The answer must consist of every line from the entries below that contains the word "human".

>>>

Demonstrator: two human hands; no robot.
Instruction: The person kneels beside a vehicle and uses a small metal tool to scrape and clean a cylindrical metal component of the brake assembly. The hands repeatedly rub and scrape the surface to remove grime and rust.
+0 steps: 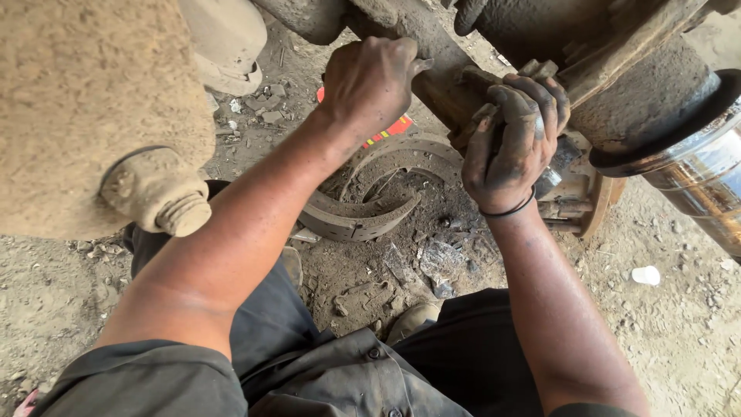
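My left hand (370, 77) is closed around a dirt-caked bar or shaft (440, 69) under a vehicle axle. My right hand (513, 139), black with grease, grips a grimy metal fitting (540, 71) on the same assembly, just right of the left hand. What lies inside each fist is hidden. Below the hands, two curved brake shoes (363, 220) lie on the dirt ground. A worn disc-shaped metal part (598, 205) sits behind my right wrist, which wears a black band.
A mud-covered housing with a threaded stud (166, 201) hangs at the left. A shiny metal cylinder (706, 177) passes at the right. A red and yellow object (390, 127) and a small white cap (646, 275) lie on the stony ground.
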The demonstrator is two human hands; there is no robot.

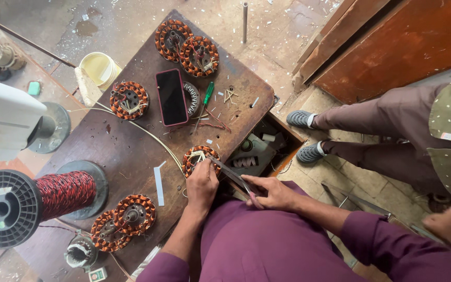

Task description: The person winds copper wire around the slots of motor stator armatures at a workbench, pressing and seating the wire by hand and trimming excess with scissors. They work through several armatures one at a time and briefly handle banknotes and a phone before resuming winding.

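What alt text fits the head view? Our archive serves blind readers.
A person's left hand steadies a copper-wound stator on a brown workbench while the right hand works scissors at it. More stators, a phone and a wire spool lie around.

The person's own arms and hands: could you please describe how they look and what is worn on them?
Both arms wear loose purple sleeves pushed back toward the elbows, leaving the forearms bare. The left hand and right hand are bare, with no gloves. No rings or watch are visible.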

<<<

▶ **COMPLETED EXERCISE**:
Demonstrator: two human hands; no robot.
The demonstrator is two human hands; there is no robot.

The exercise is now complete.